米国は米ドルが基軸通貨であり、為替を気にせず運用が可能です。
ポートフォリオの基本は米ドル債と米国株に投資していればよく、更に米ドル債は円債よりも利回りが高く、米国株は日本株と異なり長期間、安定的に上昇しているのでタイミングはあまり関係ないようにみえます。
日本の投資家の場合、国内金利が低いこともあり、ポートフォリオに外債が必須であるが為替リスクが発生します。
更にもう1つポートフォリオに必須の日本株も為替に大きく影響されます。日本は大企業に輸出関連企業の銘柄が多く、円高になると1株当たり利益(EPS)が減少することにより、国内景気等とは関係なく下落します。よって、日本株は米国株と比較して変動率が高くなります。また、米国株のように長期間、右肩上がりで上昇しているわけではありません。
よって、日本の投資家の場合は、分散投資をしても米国の投資家より変動が大きくなり、ある程度タイミングも重要となります。

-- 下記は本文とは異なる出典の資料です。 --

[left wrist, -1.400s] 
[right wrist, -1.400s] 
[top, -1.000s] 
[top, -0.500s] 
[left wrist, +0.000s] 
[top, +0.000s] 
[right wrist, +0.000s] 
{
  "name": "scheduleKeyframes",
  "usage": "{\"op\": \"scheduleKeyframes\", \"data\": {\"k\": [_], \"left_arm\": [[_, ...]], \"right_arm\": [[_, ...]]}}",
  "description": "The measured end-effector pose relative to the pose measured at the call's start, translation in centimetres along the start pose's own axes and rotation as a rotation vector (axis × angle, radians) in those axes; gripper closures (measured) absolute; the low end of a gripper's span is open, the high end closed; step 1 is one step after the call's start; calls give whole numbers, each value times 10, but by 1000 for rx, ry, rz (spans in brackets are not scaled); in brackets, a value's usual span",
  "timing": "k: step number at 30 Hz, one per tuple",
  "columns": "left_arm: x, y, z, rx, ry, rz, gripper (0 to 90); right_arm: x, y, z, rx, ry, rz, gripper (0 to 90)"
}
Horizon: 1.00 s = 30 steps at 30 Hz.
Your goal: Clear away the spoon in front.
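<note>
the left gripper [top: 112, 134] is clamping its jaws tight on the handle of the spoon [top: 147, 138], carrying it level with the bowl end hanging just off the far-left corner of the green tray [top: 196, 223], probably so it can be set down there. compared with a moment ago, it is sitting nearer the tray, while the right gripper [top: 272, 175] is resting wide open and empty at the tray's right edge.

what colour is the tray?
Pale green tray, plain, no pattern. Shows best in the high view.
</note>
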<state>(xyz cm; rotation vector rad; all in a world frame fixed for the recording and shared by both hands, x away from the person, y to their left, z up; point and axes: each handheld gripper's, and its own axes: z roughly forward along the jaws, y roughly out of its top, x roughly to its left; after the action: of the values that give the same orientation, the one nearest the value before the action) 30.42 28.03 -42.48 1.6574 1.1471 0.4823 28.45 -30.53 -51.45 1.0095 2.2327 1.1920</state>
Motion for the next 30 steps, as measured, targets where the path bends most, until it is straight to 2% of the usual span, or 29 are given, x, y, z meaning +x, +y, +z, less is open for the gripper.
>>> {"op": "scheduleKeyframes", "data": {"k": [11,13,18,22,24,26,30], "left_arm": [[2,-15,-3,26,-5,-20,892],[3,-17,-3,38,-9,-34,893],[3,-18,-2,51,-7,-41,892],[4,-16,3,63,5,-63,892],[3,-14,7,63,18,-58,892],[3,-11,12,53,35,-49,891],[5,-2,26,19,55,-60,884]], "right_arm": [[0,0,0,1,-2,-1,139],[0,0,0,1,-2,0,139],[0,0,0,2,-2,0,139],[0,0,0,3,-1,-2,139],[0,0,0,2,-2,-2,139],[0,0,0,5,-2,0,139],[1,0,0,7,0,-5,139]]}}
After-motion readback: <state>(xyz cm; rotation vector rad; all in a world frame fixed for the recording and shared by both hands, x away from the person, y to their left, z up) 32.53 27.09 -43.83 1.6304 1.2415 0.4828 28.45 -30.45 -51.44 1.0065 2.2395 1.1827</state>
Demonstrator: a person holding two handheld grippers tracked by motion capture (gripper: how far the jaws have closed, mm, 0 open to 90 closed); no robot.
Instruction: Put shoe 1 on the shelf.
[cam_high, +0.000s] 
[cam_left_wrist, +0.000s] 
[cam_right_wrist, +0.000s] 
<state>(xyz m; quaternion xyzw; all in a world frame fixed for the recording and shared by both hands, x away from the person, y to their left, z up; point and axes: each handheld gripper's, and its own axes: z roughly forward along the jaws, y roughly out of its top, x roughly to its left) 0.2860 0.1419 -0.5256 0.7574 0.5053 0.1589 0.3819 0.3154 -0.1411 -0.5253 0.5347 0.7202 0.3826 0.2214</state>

実際、2005年~2007年にかけてバランスファンドやラップが一時ブームになりましたが、円高と株安により大きく下落して、残高を大きく減らす形となりました。この経験もあり、現在のラップやバランスファンドでは外債部分を為替ヘッジしたり、ヘッジファンド等のオルタナティブを組み入れたりして改善を図っています。